PROBLEM DESCRIPTION
From the line containing "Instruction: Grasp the" to the line containing "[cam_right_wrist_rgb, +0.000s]" in the entries below, reproduce every line exactly, ends included. Nothing else belongs in the copy, and no pictures.

DATA FOR REVIEW

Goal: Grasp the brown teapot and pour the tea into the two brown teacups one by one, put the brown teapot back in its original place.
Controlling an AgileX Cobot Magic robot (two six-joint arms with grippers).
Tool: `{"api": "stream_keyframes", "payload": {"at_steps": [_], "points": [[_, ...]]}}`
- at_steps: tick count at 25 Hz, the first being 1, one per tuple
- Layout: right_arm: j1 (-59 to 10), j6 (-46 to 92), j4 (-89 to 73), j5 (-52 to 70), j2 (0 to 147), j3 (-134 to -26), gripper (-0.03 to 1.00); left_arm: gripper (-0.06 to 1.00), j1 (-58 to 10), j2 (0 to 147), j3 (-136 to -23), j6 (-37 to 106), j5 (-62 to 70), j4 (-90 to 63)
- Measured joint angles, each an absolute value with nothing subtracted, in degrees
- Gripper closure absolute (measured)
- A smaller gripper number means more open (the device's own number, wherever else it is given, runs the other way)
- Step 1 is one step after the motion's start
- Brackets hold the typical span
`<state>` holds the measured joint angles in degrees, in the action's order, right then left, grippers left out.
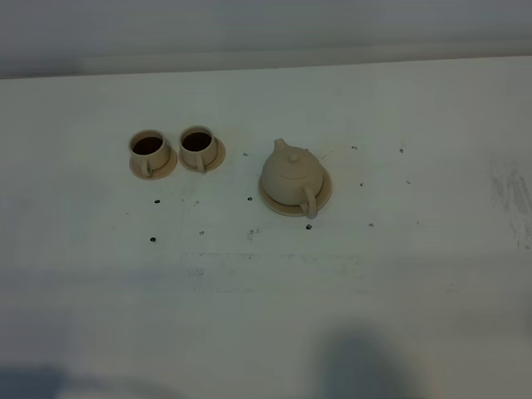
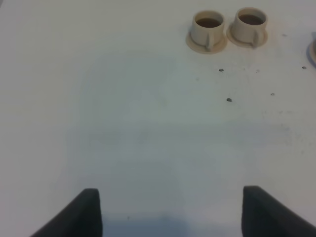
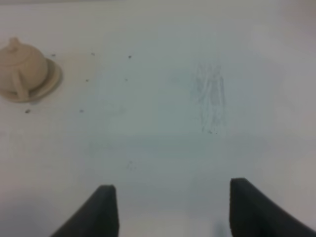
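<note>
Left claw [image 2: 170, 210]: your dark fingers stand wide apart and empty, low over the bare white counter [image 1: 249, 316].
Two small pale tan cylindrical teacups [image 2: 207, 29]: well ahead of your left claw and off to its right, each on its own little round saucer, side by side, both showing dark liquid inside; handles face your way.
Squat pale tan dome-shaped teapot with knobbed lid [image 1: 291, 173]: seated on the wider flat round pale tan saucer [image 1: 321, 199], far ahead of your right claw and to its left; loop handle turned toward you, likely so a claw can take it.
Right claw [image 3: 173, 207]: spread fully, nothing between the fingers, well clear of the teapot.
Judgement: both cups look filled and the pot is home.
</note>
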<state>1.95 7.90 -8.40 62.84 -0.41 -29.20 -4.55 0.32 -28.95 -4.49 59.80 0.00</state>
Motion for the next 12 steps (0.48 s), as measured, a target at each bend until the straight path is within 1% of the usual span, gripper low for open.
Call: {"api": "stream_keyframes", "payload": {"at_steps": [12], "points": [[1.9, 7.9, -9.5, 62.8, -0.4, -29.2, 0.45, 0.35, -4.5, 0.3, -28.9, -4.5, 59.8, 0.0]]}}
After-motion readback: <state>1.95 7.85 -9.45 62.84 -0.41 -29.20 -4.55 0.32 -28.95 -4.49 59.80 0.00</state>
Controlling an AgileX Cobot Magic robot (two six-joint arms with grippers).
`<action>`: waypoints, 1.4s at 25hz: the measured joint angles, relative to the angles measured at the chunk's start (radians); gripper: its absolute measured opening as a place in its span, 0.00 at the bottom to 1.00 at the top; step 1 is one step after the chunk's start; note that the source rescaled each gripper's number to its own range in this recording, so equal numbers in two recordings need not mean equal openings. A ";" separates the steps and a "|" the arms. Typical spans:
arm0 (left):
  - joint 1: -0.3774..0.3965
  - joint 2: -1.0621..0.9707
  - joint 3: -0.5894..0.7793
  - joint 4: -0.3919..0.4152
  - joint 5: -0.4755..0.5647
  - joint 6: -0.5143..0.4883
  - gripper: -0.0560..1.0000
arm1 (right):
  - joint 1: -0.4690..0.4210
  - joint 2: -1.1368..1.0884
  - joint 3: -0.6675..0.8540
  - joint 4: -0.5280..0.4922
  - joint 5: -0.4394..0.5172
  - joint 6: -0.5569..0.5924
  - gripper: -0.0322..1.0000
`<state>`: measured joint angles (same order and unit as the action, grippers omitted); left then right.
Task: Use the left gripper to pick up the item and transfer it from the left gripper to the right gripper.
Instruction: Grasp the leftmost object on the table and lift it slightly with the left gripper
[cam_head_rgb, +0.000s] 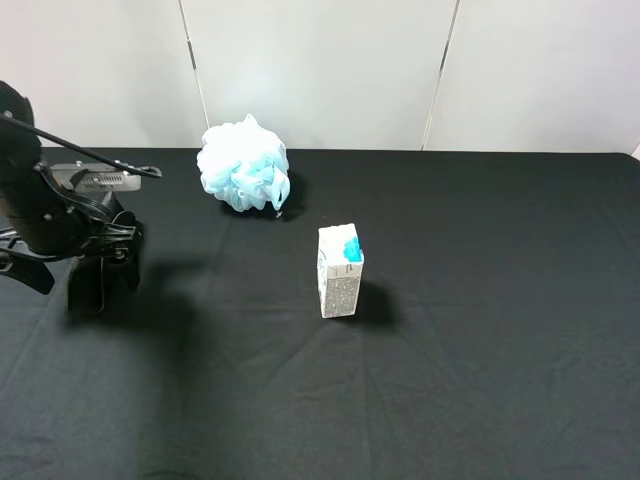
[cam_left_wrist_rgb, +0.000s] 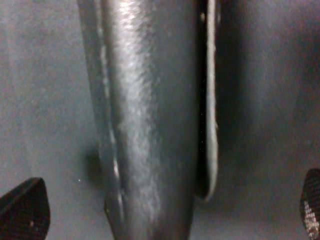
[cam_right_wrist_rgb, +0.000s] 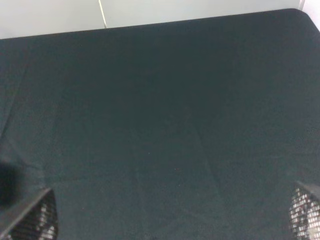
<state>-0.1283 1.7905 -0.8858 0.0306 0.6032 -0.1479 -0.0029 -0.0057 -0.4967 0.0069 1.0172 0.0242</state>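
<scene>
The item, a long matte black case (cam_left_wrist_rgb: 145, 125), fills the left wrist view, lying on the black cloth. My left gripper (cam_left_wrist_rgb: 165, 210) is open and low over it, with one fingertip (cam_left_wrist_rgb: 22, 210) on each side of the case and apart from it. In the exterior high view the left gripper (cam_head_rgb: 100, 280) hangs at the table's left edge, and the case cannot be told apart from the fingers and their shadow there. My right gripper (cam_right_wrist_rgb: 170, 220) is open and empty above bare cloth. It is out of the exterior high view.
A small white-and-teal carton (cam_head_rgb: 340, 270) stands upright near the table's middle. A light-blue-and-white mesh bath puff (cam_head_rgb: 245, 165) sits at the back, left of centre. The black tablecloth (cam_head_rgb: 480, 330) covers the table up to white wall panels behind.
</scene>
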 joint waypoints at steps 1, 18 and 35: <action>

THE COMPLETED TASK
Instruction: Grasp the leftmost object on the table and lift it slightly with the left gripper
[cam_head_rgb, +0.000s] 
[cam_left_wrist_rgb, +0.000s] 
[cam_right_wrist_rgb, +0.000s] 

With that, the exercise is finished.